• _YOUR TASK_:
Output the listing below, keeping each line exactly as it stands.

• _DATASET EXCERPT_:
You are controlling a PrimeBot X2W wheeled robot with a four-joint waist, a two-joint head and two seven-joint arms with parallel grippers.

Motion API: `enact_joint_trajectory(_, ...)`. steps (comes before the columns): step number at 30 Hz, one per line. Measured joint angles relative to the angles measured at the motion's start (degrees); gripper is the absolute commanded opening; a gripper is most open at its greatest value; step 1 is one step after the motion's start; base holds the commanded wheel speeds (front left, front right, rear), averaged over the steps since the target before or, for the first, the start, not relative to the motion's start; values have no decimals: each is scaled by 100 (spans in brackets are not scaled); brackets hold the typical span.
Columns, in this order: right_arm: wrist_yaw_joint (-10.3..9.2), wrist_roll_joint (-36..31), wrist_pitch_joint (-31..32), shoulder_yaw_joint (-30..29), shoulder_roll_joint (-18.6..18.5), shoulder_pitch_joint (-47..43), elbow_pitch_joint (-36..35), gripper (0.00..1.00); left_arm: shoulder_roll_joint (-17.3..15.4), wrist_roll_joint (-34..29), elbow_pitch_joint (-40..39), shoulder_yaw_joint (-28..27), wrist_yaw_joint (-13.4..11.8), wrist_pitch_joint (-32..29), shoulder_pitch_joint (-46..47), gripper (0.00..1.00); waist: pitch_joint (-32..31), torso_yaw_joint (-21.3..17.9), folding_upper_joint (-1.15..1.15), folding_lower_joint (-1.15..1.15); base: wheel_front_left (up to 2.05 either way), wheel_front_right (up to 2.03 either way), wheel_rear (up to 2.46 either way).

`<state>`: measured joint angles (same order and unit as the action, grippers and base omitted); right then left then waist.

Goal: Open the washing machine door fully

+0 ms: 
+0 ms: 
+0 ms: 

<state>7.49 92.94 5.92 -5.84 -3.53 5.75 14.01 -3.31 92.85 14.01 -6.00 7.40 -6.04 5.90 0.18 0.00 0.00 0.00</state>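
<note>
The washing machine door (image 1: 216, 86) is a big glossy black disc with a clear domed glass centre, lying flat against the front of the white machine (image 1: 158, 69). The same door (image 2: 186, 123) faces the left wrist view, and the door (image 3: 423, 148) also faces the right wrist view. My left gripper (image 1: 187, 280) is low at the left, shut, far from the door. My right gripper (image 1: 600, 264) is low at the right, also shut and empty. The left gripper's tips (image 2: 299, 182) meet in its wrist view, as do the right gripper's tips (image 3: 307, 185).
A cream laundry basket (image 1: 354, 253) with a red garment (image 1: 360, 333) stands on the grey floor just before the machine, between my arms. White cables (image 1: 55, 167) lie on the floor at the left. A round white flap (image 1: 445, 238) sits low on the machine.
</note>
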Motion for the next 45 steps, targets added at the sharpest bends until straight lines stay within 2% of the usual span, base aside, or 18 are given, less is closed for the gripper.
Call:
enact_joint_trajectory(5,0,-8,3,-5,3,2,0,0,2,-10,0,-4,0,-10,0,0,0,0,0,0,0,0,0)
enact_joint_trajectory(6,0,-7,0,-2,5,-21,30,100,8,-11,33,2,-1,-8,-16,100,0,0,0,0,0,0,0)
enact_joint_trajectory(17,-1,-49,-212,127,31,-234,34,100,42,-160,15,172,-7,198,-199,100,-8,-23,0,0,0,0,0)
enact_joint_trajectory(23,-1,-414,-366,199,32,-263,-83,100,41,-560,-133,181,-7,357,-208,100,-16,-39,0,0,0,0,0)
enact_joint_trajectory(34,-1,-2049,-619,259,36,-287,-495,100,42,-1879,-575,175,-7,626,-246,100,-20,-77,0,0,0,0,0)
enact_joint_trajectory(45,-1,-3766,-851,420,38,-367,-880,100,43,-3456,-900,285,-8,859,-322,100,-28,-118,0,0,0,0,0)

• _REPLY TO THE EXERCISE_:
You are controlling a PrimeBot X2W wheeled robot with a four-joint waist, a two-joint head and two seven-joint arms with parallel grippers.

Motion API: `enact_joint_trajectory(_, ...)`. steps (comes before the columns): step number at 30 Hz, one per line. Measured joint angles relative to the angles measured at the motion's start (degrees); gripper is the absolute commanded opening; a gripper is most open at its greatest value; step 1 is one step after the motion's start; base holds the commanded wheel speeds (front left, front right, rear), averaged over the steps since the target before or, for the first, the start, not relative to the motion's start; values have no decimals: each is scaled by 100 (spans in brackets are not scaled); brackets hold the typical span.
Columns, in this order: right_arm: wrist_yaw_joint (-10.3..9.2), wrist_roll_joint (-36..31), wrist_pitch_joint (-31..32), shoulder_yaw_joint (-30..29), shoulder_roll_joint (-18.6..18.5), shoulder_pitch_joint (-47..43), elbow_pitch_joint (-36..35), gripper (0.00..1.00); left_arm: shoulder_roll_joint (-17.3..15.4), wrist_roll_joint (-34..29), elbow_pitch_joint (-40..39), shoulder_yaw_joint (-28..27), wrist_yaw_joint (-13.4..11.8), wrist_pitch_joint (-32..29), shoulder_pitch_joint (-46..47), gripper (0.00..1.00); waist: pitch_joint (-32..31), torso_yaw_joint (-21.3..17.9), folding_upper_joint (-1.15..1.15), folding_lower_joint (-1.15..1.15); base: wheel_front_left (up to 2.05 either way), wheel_front_right (up to 2.03 either way), wheel_rear (up to 2.46 either way).

`<state>`: measured joint angles (same order and unit as the action, grippers and base omitted); right then left then waist.

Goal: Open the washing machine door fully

+0 ms: 
+0 ms: 
+0 ms: 

<state>7.49 92.94 5.92 -5.84 -3.53 5.75 14.01 -3.31 92.85 14.01 -6.00 7.40 -6.04 5.90 0.18 0.00 0.00 0.00</state>
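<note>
The washing machine door (image 1: 216, 86) is a big glossy black disc with a clear domed glass centre, lying flat against the front of the white machine (image 1: 158, 69). The same door (image 2: 186, 123) faces the left wrist view, and the door (image 3: 423, 148) also faces the right wrist view. My left gripper (image 1: 187, 280) is low at the left, shut, far from the door. My right gripper (image 1: 600, 264) is low at the right, also shut and empty. The left gripper's tips (image 2: 299, 182) meet in its wrist view, as do the right gripper's tips (image 3: 307, 185).
A cream laundry basket (image 1: 354, 253) with a red garment (image 1: 360, 333) stands on the grey floor just before the machine, between my arms. White cables (image 1: 55, 167) lie on the floor at the left. A round white flap (image 1: 445, 238) sits low on the machine.
</note>
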Motion for the next 45 steps, targets added at the sharpest bends until straight lines stay within 2% of the usual span, base aside, or 18 are given, less is closed for the gripper.
Call:
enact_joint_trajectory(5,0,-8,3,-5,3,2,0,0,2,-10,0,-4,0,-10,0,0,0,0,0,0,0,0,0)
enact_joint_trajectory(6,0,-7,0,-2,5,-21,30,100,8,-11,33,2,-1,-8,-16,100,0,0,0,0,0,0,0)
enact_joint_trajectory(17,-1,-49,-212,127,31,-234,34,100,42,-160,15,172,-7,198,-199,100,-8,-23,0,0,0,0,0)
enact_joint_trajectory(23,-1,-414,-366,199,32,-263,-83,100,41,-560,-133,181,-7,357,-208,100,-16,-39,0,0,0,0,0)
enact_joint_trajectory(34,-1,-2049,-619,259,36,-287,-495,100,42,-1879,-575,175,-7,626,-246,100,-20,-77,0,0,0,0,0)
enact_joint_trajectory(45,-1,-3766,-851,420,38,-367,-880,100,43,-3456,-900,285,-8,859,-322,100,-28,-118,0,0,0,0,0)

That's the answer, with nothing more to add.